Una media docena de mujeres aymaras y un par de varones (¿aymaros?, pregunto a las “generistas”) fueron hasta el estudio para exhibir sus razones por las cuales defendían a Félix Patzi, quien acababa de ser defenestrado de la candidatura oficial para la gobernación de La Paz. La presentadora hizo la pregunta de rigor (Qué le parece el marginamiento del Sr. Patzi de la candidatura del MAS para La Paz por conducir un vehículo cuando estaba ebrio, o algo parecido). Los ojos fijos y el ceño adusto apenas se le movieron, señal de dominio escénico, cuando sus interlocutores empezaron a responder…en lengua aymara. Ni aun así su rostro mudó. Parecía evidente, empero, que la joven presentadora no hablaba ni entendía esa lengua, una de las 36 que se atribuye a los “pueblos originarios” en Bolivia. Salvo una que otra palabra, como la mayoría de los bolivianos que han tenido algún contacto con esa lengua. Lo sorprendente fue la actitud decidida de las aymaras para apoyar a Patzi, a quien el presidente había amputado su aspiración al cargo de gobernador. Dicen algunos, inclusive el propio Patzi, que de esa manera fue también apartado un posible rival del futuro cercano con cualidades poco comunes estos días: mente muy clara con conceptos bien articulados en buen castellano. La mayoría de la audiencia sentía la falta de las líneas de traducción en la base de la pantalla y había que utilizar intensamente la imaginación.

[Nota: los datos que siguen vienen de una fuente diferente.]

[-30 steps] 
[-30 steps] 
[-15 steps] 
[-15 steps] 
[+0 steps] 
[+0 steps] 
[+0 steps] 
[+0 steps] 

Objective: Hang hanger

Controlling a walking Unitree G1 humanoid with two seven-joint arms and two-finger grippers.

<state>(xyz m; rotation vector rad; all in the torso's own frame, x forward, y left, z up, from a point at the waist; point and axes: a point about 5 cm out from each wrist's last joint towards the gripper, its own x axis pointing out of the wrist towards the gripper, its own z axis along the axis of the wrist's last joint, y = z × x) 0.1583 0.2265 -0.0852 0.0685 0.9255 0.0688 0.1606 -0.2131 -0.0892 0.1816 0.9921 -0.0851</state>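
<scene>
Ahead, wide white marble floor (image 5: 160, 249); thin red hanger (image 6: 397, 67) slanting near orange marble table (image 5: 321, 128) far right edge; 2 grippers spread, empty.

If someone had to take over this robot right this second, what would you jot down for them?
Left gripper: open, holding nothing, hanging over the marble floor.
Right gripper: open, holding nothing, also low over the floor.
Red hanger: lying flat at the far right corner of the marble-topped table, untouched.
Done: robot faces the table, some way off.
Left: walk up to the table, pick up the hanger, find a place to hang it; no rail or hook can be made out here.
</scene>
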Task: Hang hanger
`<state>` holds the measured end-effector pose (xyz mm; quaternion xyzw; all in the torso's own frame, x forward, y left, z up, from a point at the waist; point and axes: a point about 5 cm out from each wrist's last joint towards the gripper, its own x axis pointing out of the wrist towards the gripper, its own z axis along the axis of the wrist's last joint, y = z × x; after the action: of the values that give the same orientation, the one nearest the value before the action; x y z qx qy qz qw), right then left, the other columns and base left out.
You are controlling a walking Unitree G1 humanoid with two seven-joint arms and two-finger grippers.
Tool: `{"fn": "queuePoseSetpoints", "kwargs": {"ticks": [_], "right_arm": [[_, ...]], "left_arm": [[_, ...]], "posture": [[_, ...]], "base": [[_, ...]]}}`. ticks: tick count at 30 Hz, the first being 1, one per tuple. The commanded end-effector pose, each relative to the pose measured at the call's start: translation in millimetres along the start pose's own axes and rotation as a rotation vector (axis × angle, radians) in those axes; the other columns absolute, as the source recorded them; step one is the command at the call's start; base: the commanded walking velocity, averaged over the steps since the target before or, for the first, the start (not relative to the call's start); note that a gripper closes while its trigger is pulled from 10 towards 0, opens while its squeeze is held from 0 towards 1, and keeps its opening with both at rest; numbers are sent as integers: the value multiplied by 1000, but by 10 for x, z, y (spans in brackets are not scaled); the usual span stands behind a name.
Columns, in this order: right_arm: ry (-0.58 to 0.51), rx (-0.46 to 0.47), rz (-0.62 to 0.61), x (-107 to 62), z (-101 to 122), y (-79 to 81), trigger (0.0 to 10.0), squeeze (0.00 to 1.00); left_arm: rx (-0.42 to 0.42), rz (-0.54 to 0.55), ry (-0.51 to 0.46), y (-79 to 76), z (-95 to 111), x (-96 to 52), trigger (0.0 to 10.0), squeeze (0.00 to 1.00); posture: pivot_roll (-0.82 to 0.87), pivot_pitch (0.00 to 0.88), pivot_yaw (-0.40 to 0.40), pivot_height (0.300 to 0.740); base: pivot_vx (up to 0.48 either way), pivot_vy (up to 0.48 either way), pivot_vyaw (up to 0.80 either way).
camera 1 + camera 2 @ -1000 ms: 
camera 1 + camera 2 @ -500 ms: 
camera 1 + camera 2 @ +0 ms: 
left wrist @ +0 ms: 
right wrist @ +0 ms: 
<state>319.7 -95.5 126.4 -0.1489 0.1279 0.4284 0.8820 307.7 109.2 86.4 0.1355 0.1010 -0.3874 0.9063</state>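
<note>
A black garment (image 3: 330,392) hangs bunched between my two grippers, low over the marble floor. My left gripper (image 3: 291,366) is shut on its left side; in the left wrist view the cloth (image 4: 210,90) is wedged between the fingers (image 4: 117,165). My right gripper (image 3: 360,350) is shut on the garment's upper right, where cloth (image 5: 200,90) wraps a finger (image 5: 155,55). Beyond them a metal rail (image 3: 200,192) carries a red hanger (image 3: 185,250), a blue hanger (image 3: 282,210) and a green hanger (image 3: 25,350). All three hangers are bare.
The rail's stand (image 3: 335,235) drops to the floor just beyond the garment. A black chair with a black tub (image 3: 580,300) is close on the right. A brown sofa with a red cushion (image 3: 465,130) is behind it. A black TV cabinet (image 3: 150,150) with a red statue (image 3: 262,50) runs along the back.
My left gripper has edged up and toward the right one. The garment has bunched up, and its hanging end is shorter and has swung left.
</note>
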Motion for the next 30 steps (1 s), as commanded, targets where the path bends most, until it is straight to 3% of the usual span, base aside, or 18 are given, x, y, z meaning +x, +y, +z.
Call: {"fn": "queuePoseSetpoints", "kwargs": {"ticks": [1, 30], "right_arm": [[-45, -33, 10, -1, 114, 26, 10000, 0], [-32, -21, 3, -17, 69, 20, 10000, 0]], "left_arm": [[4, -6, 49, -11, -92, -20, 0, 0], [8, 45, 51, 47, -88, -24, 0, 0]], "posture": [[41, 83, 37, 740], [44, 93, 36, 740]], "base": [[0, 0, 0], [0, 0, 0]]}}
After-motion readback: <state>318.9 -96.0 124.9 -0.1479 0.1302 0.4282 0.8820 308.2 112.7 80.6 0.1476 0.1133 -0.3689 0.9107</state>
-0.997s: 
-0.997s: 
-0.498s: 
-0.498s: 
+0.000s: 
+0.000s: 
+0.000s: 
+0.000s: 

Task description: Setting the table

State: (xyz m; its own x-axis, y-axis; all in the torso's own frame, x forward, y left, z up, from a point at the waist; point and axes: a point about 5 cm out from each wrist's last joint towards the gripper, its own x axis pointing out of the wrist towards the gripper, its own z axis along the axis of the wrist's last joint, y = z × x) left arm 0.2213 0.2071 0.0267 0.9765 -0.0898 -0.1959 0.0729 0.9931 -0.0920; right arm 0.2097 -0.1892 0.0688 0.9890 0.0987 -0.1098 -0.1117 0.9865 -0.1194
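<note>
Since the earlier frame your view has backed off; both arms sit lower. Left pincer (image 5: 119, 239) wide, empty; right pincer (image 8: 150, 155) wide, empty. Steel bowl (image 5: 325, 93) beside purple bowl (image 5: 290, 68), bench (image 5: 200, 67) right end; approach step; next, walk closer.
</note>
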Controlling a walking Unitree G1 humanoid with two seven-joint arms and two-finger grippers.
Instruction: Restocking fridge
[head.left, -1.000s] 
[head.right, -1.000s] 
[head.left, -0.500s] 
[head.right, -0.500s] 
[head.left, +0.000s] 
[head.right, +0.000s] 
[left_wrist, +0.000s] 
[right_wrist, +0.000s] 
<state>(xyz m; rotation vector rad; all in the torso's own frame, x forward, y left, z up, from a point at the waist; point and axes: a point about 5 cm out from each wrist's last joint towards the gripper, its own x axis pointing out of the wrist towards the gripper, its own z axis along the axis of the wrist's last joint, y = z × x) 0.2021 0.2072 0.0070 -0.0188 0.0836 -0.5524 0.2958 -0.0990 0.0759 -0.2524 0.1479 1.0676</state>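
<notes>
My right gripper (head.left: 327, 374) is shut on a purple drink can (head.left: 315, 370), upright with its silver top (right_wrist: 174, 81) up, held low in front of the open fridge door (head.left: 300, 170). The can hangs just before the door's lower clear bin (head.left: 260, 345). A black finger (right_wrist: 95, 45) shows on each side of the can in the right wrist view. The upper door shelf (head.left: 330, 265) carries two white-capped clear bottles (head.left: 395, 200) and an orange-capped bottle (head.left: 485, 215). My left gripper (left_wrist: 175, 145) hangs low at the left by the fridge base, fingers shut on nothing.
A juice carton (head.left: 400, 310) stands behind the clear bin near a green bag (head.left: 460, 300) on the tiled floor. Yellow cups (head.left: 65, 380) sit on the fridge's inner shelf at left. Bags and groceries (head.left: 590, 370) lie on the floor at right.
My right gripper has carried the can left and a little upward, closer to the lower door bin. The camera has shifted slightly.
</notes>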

Aquello que volvía la escena más surrealista era la obstinada defensa a favor de Patzi sin otra argumentación de que no había sido “nada grave”. No era grave en el mundo de ellas, del que supuestamente viene también el presidente Morales. Y entonces no alcanzaban a entender por qué se castigaba a Patzi. Ninguno de los defensores aceptaba que a Patzi se lo hubiese defenestrado y privado de su carnet de conductor para toda la vida porque cometió un delito penado por leyes que no son las de sus comunidades. Para los entrevistados había cometido un pecado venial, de fácil y rápida redención, pero se le aplicaba una pena política y desproporcionada.

El programa, sin proponérselo explícitamente, expuso el conflicto entre dos culturas y dos maneras de ver el mundo (el “cosmos”, está de moda decir): la de la civilización “blanca” o k’ara de la lógica y la de la cultura morena, la aymara, que se sentía abofeteada por la blanca y no entendía por qué.

Delia Quispe, de la agrupación Bartolina Sisa, leyó la declaración reclamando la absolución de Patzi. Con un castellano titubeante (sería cínico e incorrecto exigir algo diferente) puso en evidencia uno de los puntos inaplicables de la CPE –dos justicias- aprobada hace un año en sólo dos días, con sus 400 y pico artículos. (¿Alguien avisó a Guinness?) El documento era puesto en jaque por quienes serían sus mayores beneficiarios. A los defensores de Patzi les faltó énfasis en la comparación con otros casos de gente en el gobierno que habría delinquido y que no habría sido castigada. Habrían ganado mayores puntos para su causa.

Patzi lo afirmó después: fue un ardid tramado por los k’aras que rodean al presidente, entre ellos el vicepresidente García Linera y su ministro del Interior, Sacha Llorenti. Pero no elaboró sus acusaciones y éstas quedaron sólo como tales y, por tanto, bajo sospecha.

En este episodio hubo algunas fallas notorias de los medios. Primero, no percibí que la prensa escrita (ignoro si hubo algún semanario cruceño que lo hubiera hecho), hubiese cumplido la tarea de reportaje del tipo que presentó “No mentirás” y, segundo (vale para todos), ninguno informó sobre dónde ni con quiénes se habría embriagado Patzi; cómo  percibieron que estaba ebrio (alguna información directa de los policías, tipo “lo notamos inseguro en el volante y nos aproximamos”, etc.) y qué significaba el grado alcohólico que le atribuía la prueba de alcoholemia a la que había sido sometido. Un dato que yo habría procurado descubrir: ¿A cuántos más se detuvo ese día por la misma razón? Sólo se supo, por versión de las autoridades, que había dicho, mentirosamente, que estuvo en el velorio de un pariente y que después se echó unos tragos.

El público lector boliviano tiene por una deuda por cobrar, pues, como están las cosas, probablemente habrá más episodios surrealistas.